INDIANAPOLIS — No matter what they were called, pants, slacks, and trousers were off limits to women for much of recorded history. In the United States, it wasn’t until 1923 that the attorney general declared it was OK for women to wear pants in public.
“Though that statement was made, it wasn't really a ruling,” Amy Vedra Director of Reference Services at the Indiana Historical Society says. “It wasn't really a law that was put into effect.”
But despite that statement, women tended to stay away from pants.
“It was very situational, you wouldn't have seen a lot of women just wearing pants all of the time, they would have been wearing them for certain activities,” Vedra says.

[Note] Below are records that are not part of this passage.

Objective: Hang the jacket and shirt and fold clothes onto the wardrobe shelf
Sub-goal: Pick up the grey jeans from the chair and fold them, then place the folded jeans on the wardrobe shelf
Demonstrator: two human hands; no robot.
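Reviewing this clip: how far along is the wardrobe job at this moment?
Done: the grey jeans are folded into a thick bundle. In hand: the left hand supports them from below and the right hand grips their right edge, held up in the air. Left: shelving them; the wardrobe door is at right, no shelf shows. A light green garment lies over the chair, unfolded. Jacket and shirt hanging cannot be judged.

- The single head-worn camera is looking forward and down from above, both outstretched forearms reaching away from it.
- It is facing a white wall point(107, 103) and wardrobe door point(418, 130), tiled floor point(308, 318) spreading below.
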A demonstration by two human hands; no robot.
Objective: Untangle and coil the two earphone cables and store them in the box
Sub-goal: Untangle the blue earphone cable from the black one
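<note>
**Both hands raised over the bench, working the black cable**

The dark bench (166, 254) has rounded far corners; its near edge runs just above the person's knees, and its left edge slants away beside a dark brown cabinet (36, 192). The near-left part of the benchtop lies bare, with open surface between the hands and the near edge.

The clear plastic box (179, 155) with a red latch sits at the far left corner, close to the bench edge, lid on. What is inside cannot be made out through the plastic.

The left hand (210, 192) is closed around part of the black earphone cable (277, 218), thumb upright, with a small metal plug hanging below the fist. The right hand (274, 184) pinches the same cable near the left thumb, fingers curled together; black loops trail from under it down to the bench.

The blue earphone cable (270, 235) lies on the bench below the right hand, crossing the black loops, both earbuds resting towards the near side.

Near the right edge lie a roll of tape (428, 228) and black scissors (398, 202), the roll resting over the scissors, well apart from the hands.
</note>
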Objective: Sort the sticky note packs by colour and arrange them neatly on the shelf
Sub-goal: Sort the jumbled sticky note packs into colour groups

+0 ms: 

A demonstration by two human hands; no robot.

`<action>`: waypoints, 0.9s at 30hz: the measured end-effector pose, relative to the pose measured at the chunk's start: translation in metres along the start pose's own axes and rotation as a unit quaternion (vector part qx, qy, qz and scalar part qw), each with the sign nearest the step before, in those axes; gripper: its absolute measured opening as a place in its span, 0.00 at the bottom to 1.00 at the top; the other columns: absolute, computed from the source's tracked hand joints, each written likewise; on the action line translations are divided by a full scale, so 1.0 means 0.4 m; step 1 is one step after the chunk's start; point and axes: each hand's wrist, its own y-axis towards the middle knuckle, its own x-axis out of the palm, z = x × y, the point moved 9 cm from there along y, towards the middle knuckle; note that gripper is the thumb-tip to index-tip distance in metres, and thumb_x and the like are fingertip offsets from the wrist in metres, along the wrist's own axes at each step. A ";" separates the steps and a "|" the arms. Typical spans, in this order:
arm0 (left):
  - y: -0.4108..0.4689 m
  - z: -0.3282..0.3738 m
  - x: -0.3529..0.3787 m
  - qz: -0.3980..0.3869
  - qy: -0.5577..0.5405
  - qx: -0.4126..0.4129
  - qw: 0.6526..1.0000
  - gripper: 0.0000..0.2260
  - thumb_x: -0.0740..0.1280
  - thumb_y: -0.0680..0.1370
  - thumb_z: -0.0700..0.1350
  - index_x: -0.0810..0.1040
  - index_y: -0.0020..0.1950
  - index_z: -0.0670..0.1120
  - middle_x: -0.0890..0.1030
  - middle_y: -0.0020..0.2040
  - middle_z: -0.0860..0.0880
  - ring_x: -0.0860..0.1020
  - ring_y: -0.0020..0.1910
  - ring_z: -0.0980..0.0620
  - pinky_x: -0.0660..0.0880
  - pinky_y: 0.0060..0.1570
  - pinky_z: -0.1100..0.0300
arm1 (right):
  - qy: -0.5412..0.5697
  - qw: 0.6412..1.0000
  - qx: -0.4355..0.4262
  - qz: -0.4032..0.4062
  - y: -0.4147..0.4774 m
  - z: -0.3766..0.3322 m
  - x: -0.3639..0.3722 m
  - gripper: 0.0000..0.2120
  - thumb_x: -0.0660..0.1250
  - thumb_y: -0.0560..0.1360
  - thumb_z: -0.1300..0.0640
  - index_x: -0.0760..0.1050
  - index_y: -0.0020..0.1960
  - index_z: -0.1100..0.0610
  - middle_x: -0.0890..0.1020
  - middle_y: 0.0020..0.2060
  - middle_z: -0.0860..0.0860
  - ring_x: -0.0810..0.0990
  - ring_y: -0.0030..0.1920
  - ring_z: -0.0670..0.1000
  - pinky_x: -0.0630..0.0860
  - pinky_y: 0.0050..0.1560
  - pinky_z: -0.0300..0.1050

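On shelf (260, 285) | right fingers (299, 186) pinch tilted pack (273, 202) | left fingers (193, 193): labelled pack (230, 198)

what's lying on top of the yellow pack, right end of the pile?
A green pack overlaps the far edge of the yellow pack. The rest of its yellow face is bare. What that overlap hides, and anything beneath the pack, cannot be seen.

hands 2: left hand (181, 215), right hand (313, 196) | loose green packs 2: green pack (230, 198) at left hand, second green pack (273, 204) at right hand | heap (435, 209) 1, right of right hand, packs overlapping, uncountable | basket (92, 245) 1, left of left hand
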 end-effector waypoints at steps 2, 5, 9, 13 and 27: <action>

“In 1923, we're just post World War I, and a lot of those women had gone into the factories, and had gotten a taste of wearing pants.”
But the option to wear pants was far from buttoned up.
“Women have always had an uphill battle when it came to having any kind of rights,” Vedra says.
It was a battle waged well into the 1970s. The push for the Equal Rights Amendment and organizations like the National Organization of Women helped give women a leg up on their pursuit of pants.
“I think women's activism, when it came to especially voting rights, and women's rights and equality, that was really the spark,” Vedra says. “That's when you see the activists pushing back and really fighting for their equality to wear what they want and to be who they want to be.”